/**
\mainpage Allpaths documentation
This page contains Allpaths documentation. It contains a small selection of Allpaths information that was documented in detail in Doxygen format.
Links to complete documentation for everything in the Arachne/ CVS repository are included.
Here are the various groups of related code:
Stages of processing for genome assembly:
\li \ref grp_kmerGathering
\li \ref grp_edits
Other groups of related code:
- \ref grp_gc
- \ref grp_eval
General topics:
\li \ref page_terms
\li \ref page_files
*/
/**
\defgroup grp_kmerGathering Extraction of kmers that occur in the reads
Extraction of all kmers that occur in the reads. This is parameterized by kmer length and shape.
*/
/**
\defgroup grp_edits Error correction
Fixing errors in reads. This is also referred to as 'editing' or 'doing edits'.

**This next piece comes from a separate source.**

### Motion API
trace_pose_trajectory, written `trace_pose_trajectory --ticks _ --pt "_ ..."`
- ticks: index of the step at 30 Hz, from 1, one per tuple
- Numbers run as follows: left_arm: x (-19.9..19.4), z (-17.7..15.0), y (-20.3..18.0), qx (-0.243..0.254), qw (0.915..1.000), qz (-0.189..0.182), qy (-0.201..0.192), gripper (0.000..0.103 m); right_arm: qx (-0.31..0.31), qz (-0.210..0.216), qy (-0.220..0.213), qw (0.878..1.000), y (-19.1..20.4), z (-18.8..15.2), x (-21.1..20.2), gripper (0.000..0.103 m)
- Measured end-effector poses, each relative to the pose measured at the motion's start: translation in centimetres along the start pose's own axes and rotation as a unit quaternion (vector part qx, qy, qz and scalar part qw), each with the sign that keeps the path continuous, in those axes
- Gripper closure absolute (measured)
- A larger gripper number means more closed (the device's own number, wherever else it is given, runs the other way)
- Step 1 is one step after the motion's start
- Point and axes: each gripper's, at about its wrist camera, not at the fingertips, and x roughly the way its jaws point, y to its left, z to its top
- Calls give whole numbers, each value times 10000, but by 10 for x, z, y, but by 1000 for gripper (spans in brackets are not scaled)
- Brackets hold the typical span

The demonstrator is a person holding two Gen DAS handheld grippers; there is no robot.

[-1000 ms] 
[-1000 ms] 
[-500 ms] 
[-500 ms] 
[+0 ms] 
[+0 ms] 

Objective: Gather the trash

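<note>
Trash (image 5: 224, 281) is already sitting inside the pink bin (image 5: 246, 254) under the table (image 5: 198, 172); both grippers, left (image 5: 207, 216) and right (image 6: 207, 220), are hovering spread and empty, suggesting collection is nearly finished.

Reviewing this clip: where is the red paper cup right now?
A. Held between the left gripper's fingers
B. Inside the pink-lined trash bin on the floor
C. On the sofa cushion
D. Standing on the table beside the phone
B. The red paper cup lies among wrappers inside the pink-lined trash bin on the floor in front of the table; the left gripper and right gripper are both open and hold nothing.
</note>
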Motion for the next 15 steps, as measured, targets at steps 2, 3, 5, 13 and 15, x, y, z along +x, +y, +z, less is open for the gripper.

Several error correction methods are used:
\li if there is a simultaneous change of a few
bases that makes the kmers in the read much more likely, do the mutation (ProvisionalEdits.cc, MakeProvisionalChanges.cc)
\li in all reads with a kmer, look at the position immediately after the kmer, and if there is strong consensus for
one base then edit all reads to have that base there ( SolexaToAllpaths.cc )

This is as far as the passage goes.